As we reported last week, in June 2015, the City of Myrtle Beach promoted a fictitious report of 17.2 million tourists in 2014.
A more accurate report was put online by travel site SKIFT.com. What that report accurately revealed was that Beach Homes in North Myrtle Beach, Surfside Beach, and Garden City Beach were well up, while hotel rooms and condos in the city of Myrtle Beach were actually down for the summer period. The report states, “Hotels, condotels and campsites — which make up 75 percent of the local market — didn’t fare as well this summer as last year, according to CCU’s tourism research center. Average occupancy for that segment was down about 1.5 occupancy points or 1.8 percent, hitting 81.5 percent this summer.” The report indicated that while occupancy was down, an increase in tourist taxes collected may indicate room rates were up. An increase in restaurant, retail, and entertainment spending could have accounted for the tourist tax increase as well, however.

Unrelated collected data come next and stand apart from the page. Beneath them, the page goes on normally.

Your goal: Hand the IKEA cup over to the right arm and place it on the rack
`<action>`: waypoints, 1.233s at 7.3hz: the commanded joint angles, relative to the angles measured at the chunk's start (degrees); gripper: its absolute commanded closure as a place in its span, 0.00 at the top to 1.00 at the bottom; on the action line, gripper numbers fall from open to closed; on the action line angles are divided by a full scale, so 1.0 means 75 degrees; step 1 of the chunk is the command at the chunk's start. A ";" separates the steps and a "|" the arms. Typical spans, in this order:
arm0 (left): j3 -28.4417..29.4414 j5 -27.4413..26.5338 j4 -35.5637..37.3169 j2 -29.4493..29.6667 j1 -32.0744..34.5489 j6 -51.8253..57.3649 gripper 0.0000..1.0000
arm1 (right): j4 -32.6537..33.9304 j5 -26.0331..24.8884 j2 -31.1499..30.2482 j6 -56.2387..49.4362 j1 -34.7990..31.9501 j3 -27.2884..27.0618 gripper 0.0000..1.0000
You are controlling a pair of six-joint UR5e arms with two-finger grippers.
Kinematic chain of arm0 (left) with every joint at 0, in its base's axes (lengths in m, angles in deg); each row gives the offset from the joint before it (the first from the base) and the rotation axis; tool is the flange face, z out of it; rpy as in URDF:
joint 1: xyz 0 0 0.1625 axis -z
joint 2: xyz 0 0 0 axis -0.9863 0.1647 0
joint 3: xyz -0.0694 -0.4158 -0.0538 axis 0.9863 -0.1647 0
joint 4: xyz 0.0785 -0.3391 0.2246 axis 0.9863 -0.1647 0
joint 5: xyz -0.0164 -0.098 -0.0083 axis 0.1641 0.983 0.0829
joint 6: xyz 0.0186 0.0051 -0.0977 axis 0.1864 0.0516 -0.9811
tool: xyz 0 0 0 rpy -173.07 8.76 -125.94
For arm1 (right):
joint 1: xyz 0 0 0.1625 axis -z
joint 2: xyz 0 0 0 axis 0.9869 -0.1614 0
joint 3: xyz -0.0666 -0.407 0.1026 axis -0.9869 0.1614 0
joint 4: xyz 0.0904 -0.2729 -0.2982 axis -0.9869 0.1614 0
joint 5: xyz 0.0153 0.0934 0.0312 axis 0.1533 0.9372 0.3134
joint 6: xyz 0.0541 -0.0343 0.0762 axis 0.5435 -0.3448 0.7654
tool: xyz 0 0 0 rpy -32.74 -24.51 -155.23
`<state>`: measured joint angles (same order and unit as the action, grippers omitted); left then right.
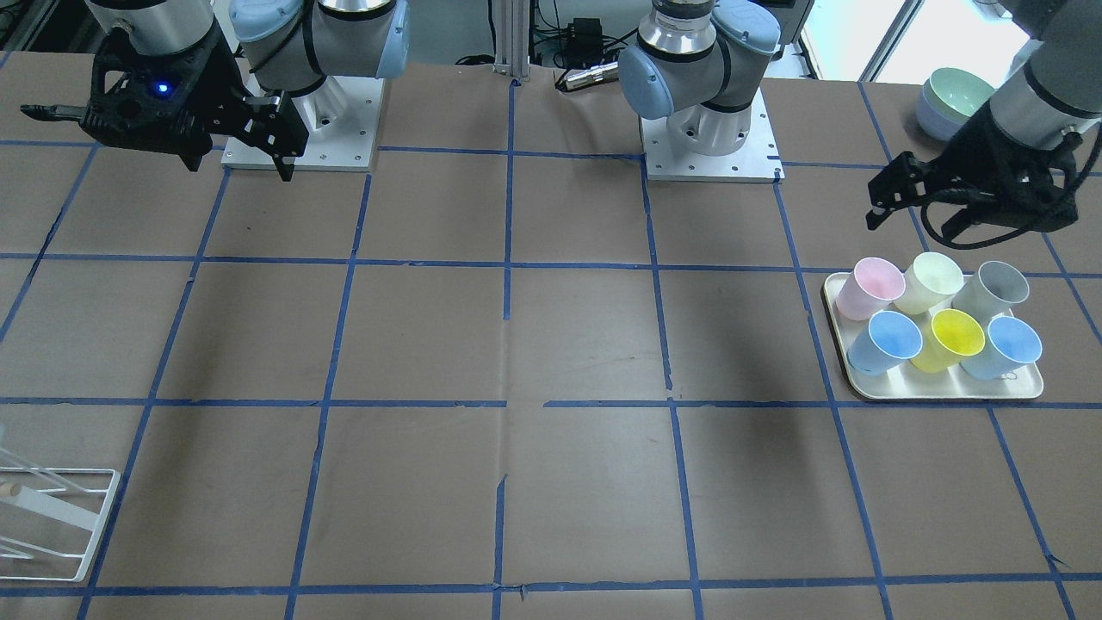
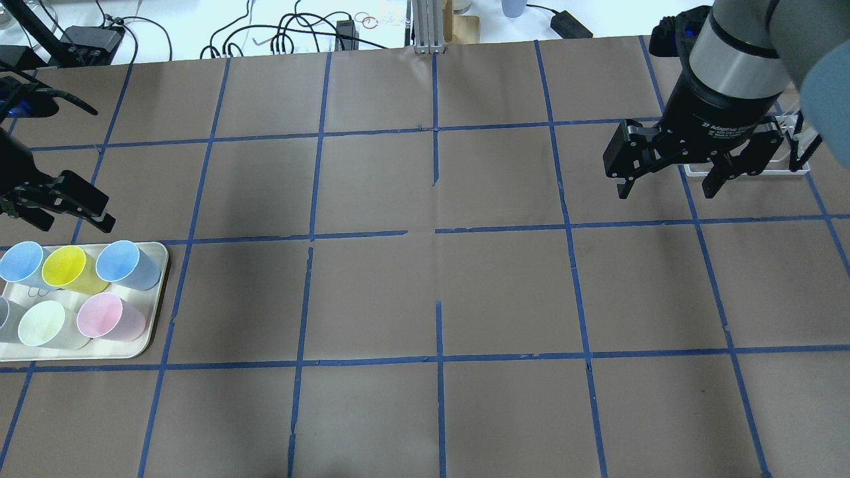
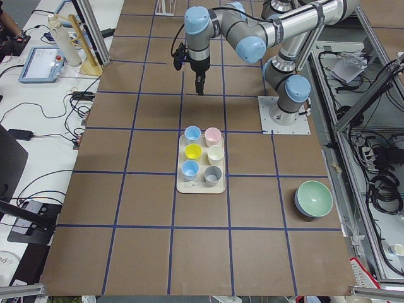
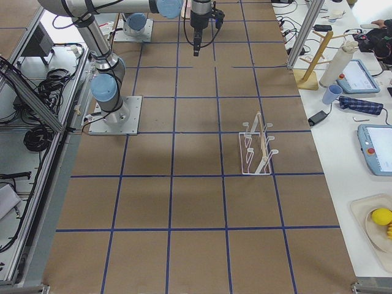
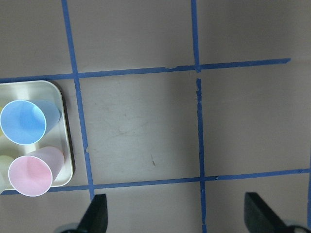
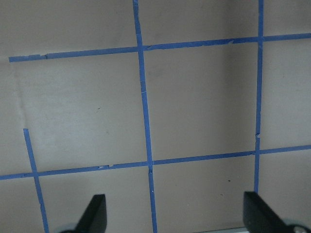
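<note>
The bright yellow IKEA cup (image 1: 951,337) stands upright in the middle of the beige tray's (image 1: 947,392) row farthest from the robot, between two blue cups; it also shows in the overhead view (image 2: 66,269) and the exterior left view (image 3: 193,151). My left gripper (image 2: 63,212) is open and empty, hovering just beyond the tray's far edge (image 1: 904,194); its wrist view (image 5: 177,218) shows only the blue and pink cups. My right gripper (image 2: 667,189) is open and empty, high over bare table (image 6: 175,218). The white wire rack (image 4: 257,147) stands near the table's right end (image 1: 52,517).
The tray (image 2: 153,332) also holds a pink cup (image 1: 869,288), a pale cream cup (image 1: 934,280), a grey cup (image 1: 994,288) and two blue cups (image 1: 887,340). A green bowl (image 1: 956,95) sits near the robot's left side. Blue tape lines grid the brown table.
</note>
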<state>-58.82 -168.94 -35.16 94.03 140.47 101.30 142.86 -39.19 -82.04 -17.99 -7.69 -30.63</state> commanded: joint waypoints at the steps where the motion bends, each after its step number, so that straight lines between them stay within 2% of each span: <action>1: 0.0004 -0.0010 0.1420 0.0804 -0.0610 0.2264 1.00 | -0.0346 -0.0071 -0.0042 0.0091 -0.0025 -0.0028 1.00; 3: 0.0040 -0.0022 0.1763 0.1449 -0.1252 0.3755 1.00 | -0.0512 0.0010 -0.0274 0.0069 -0.0037 0.0099 1.00; 4: -0.0018 -0.0057 0.2495 0.1777 -0.1383 0.4888 1.00 | -0.0640 -0.0094 -0.0438 -0.0024 -0.0084 0.0054 1.00; 5: 0.0005 -0.0058 0.2723 0.2082 -0.1430 0.5398 1.00 | -0.0746 -0.0072 -0.0463 -0.0025 -0.0026 0.0053 1.00; 7: 0.0075 -0.0291 0.2841 0.2575 -0.1454 0.6581 1.00 | -0.0409 0.0057 -0.0510 -0.0025 -0.0026 0.0123 1.00; 9: 0.0017 -0.0362 0.3030 0.2962 -0.1770 0.6866 1.00 | -0.0478 0.0104 -0.0557 -0.0025 -0.0037 0.0112 1.00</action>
<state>-58.46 -171.10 -13.10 114.27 128.30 150.59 139.28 -38.78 -85.89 -18.17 -7.91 -29.85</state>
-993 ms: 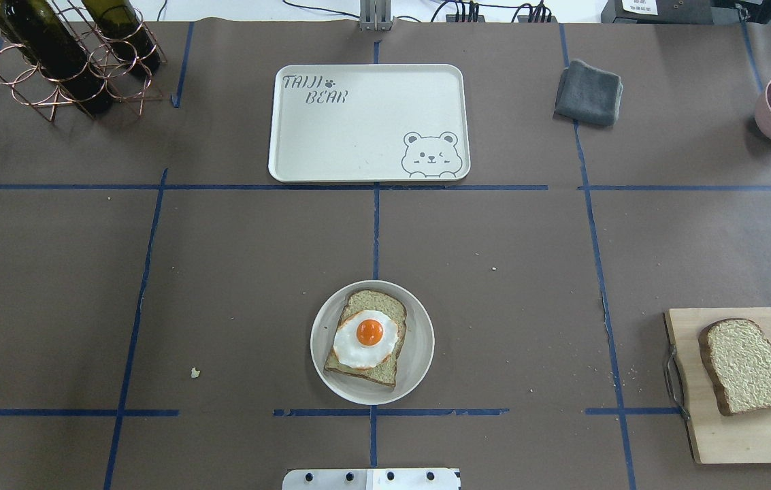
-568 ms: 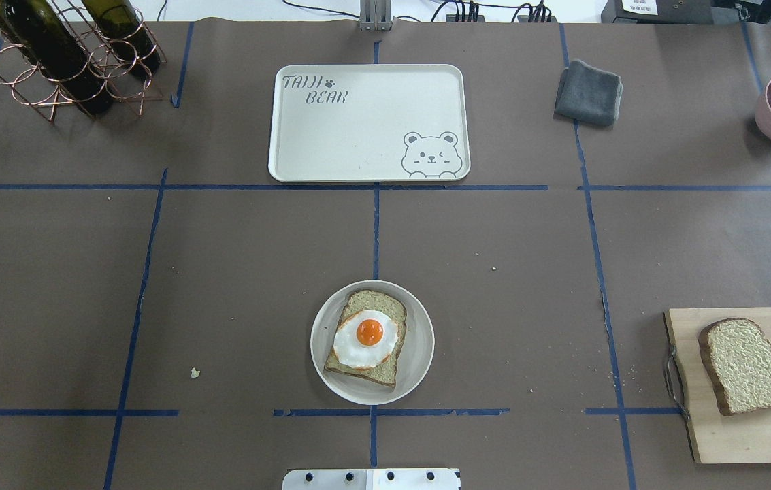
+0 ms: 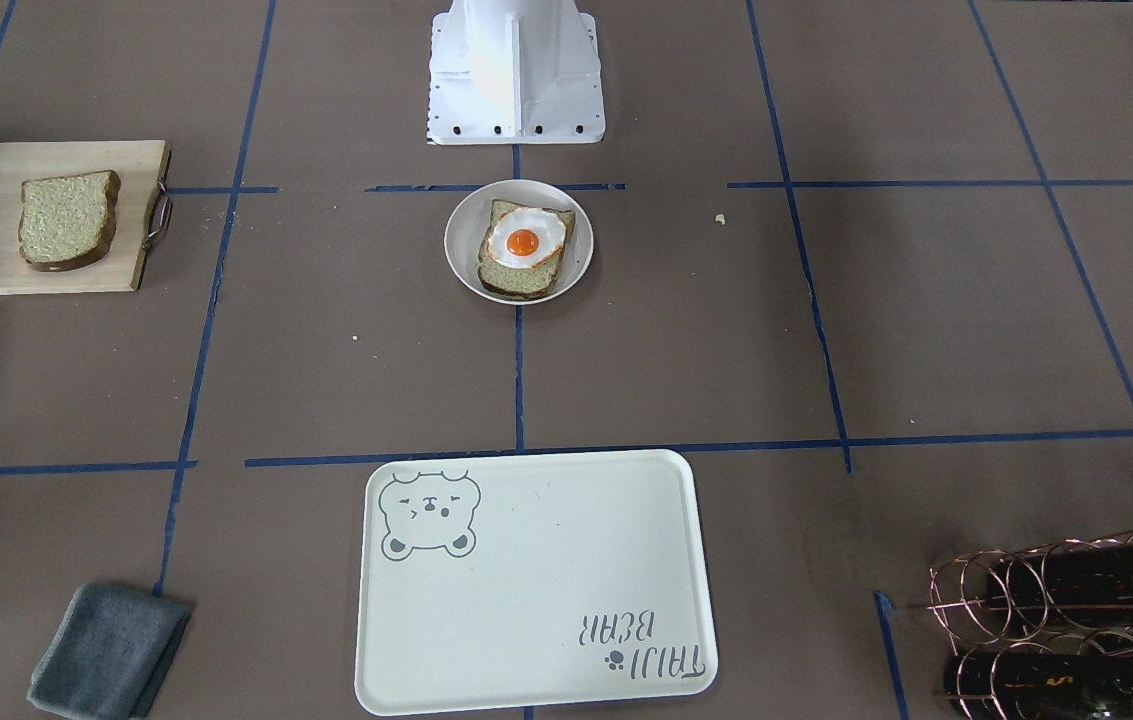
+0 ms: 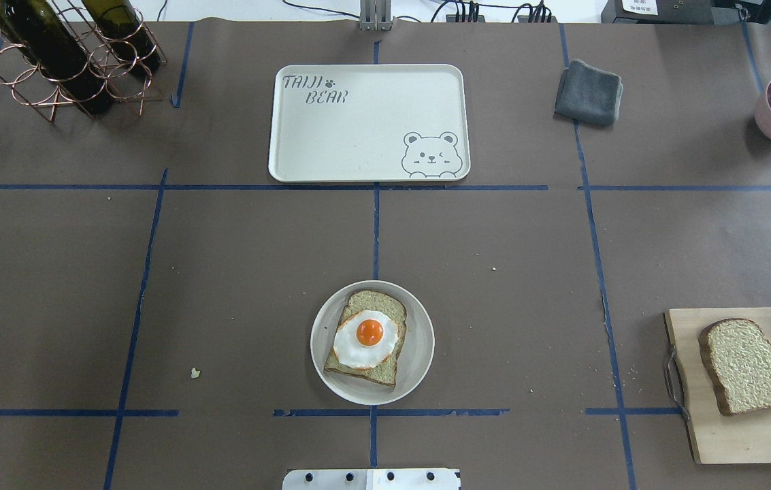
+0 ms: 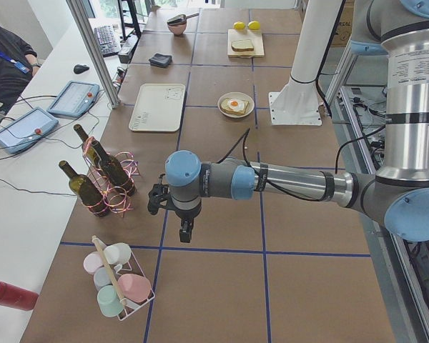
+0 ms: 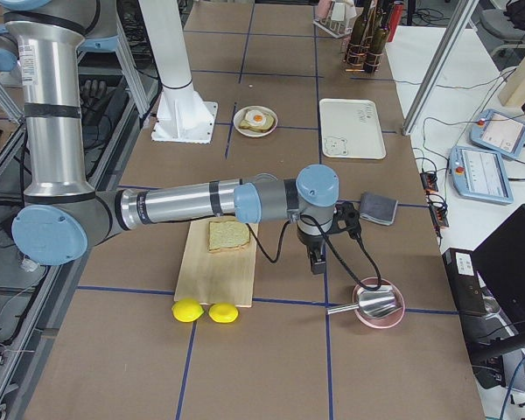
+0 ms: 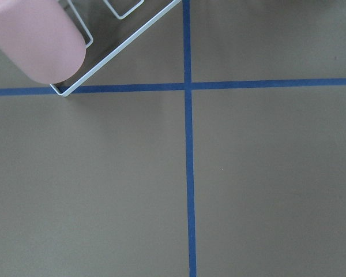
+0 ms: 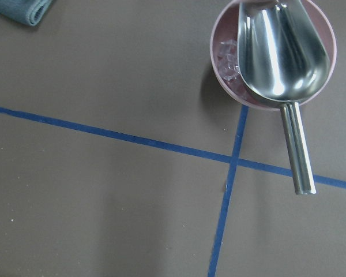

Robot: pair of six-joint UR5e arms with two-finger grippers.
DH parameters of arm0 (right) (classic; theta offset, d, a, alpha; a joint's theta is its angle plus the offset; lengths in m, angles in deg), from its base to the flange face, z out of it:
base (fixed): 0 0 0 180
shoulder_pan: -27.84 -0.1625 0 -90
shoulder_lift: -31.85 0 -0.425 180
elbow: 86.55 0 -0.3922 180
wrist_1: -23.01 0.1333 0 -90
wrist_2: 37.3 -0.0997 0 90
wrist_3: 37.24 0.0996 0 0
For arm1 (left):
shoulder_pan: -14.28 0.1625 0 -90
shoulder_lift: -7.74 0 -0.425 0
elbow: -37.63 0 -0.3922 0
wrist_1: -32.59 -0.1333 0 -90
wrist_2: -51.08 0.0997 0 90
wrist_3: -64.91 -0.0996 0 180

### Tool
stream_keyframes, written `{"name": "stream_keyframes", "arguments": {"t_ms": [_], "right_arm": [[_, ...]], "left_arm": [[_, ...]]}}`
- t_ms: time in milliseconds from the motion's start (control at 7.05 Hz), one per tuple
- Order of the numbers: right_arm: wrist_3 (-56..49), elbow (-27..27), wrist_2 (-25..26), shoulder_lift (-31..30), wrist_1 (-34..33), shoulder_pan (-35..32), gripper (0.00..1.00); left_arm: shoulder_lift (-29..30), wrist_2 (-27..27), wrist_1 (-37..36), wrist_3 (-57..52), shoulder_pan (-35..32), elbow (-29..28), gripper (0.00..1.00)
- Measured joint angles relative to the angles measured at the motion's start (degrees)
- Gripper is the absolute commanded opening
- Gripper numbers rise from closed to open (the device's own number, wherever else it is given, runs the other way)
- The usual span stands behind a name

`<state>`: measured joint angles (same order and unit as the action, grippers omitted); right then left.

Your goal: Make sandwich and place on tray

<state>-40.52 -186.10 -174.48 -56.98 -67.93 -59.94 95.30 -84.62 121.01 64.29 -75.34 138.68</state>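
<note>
The sandwich is unfinished. One slice (image 4: 380, 303) lies on the plate (image 4: 419, 355) with the egg (image 4: 366, 338) on top, yolk up and uncovered. The second slice (image 4: 747, 367) lies flat on the board (image 4: 732, 435), well apart from the plate. The tray (image 4: 358, 136) sits beyond the plate on the table's far side and holds nothing.

The right gripper (image 6: 317, 260) hangs pointing down over bare table, just beside the board's edge, with the second slice the nearest food to it. The cloth (image 6: 377, 208) lies near it on one side and the pink bowl (image 6: 378, 308) with its metal scoop (image 8: 282, 52) on the other. Two lemons (image 6: 206, 311) lie past the board's end. The plate and tray are well apart from this gripper, farther along the table. It holds nothing that can be seen. Whether its jaws are open or closed I cannot tell.

The left gripper (image 5: 186, 230) also points down over bare table, much farther from the plate. The bottle rack (image 5: 107, 187) stands near it and the wire basket (image 5: 121, 289) of cups is just beside it. Its wrist camera shows a basket corner and a pink cup (image 7: 34, 40). I see nothing in its grasp and cannot tell how wide its jaws are.
</note>
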Motion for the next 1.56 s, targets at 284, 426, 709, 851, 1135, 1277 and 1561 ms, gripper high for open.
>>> {"name": "stream_keyframes", "arguments": {"t_ms": [284,426,709,851,1135,1277,1561], "right_arm": [[6.7,-0.7,-5.1,0.0,0.9,3.5,1.00],[12.2,-0.9,-5.6,-0.1,3.0,5.7,1.00],[24.7,-1.7,-3.7,-4.1,14.9,10.3,1.00],[30.5,-1.9,-2.1,-8.2,24.1,12.5,1.00],[39.0,-2.2,1.3,-16.4,38.1,16.6,1.00],[40.7,-2.4,2.4,-20.0,42.5,18.3,1.00],[44.7,-3.1,4.8,-25.5,48.9,23.1,1.00]], "left_arm": [[3.5,0.0,2.7,2.2,1.3,0.7,1.00],[4.8,0.0,3.4,6.1,3.2,2.1,1.00],[6.7,0.0,4.4,16.3,7.4,5.4,1.00],[7.3,0.0,5.6,20.4,9.4,6.3,1.00],[7.9,-0.1,10.2,28.6,13.0,6.9,1.00],[7.9,-0.1,13.3,33.3,15.1,7.0,1.00],[8.0,-0.1,18.5,41.0,18.8,7.1,1.00]]}}
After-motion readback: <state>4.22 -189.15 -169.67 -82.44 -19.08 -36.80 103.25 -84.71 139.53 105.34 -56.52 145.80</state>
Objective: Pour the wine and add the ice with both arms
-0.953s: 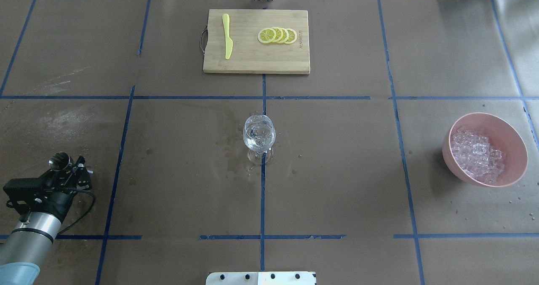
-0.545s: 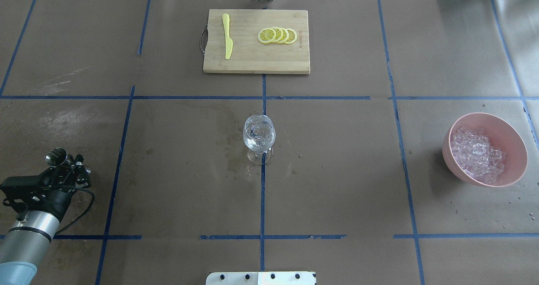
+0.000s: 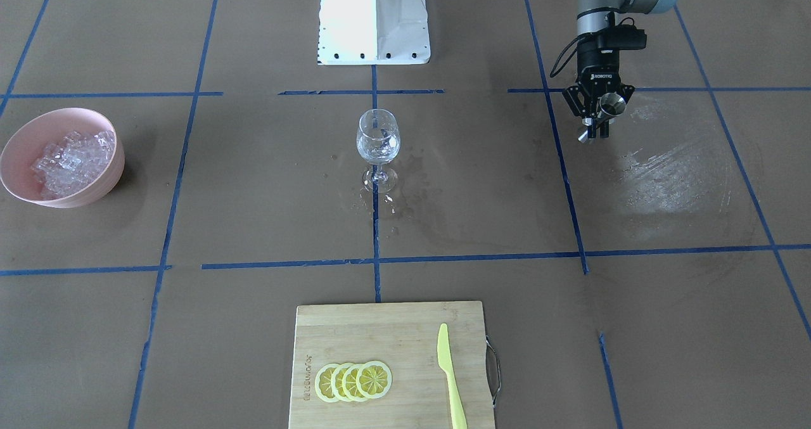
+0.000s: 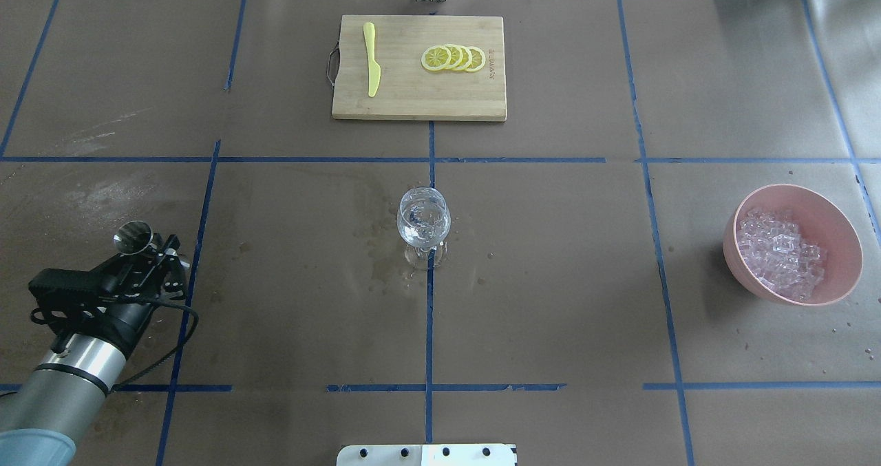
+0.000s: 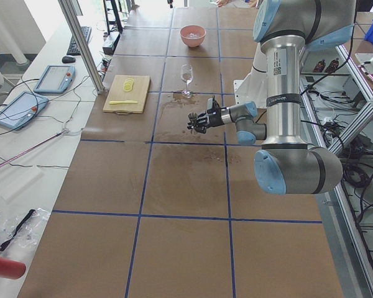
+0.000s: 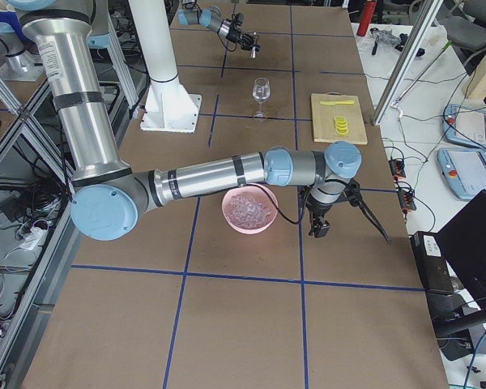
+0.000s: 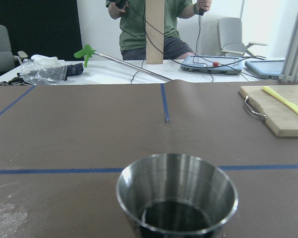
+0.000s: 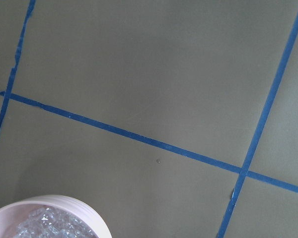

On the other hand, the report states, “Vacation rental properties, mainly rental (beach) houses but including all lodging that rents by the week, fared much better this summer than the traditional hotels, condotels and campsites.” North Myrtle Beach abounds in over a thousand beach homes, with many in the Cherry Grove section of that beach, while very few can be found in Myrtle Beach.
ADVERTISING VERSUS BRAND MANAGEMENT
With Myrtle Beach spending up to $3o million per year in national advertising, some locals are questioning why North Myrtle Beach would continue to outperform Myrtle Beach in both occupancy and average daily rate.
Our research provided the following explanations:
*The rooms in North Myrtle Beach include the newer Wyndham Hotels, North Beach Plantation, Avista Resort, and Towers at the Grove among many others.
*Beach Homes along Cherry Grove and in North Myrtle Beach brand the town successfully with a “Family Friendly” image.
*North Myrtle Beach is considered less trafficked and less crowded.
*North Myrtle Beach is not known for having a homeless population.
*Social Media Comments online for North Myrtle Beach are ten to one positive.
*When a tourist Googles the city name North Myrtle Beach, he or she is more likely to get a story about tourism or city happenings on the Google results page.
MYRTLE BEACH – Its Brand Image Online
*The rooms in Myrtle Beach are considered smaller and dated.
*Many surrounding closed shops, closed strip malls and empty buildings can be found from 9th Avenue North running south to just before Market Common.
*The Boardwalk Area is considered half built, outdated, and vacated by the city, even though the city does not own the vacant areas Oceanfront.
*More and more pictures like these of Myrtle Beach are being broadcast back home to friends on an average family member’s Facebook page post during their time on vacation in Myrtle Beach.
*Myrtle Beach does have a large homeless population. It is ranked the #2 place for the homeless in the nation. The homeless rank the cities themselves.
*Social Media comments online are only six to one positive.
*When a tourist Googles the city name Myrtle Beach, he or she has a 96.2 percent chance of getting a CRIME NEWS STORY in the news feed for that page’s results. The news stories are often about prostitution arrests, burglaries or shootings.
THE MORE THE MYRTLE BEACH CHAMBER SPENDS – THE MORE YOU GOOGLE
And therein lies a problem for Myrtle Beach. It’s brand does not currently hold up to its annual marketing spend.
Myrtle Beach is taxing its own tourists, spending a small fortune in ad dollars, and driving customers to North Myrtle Beach, Garden City, and Surfside Beach.
Perhaps the city of Myrtle Beach should focus on the brand (of Myrtle Beach) itself if the Chamber of Commerce is to continue spending almost $50 million annually in total marketing counting the combination of tourist taxes, state, and Federal matching taxes.
We certainly have been rightfully hard on Brad Dean, Myrtle Beach Chamber President, here at MyrtleBeachSC.com. However, 2016 is a great year for the city and merchants of Myrtle Beach to come together and create the brand that the Myrtle Beach Chamber is promoting nationally.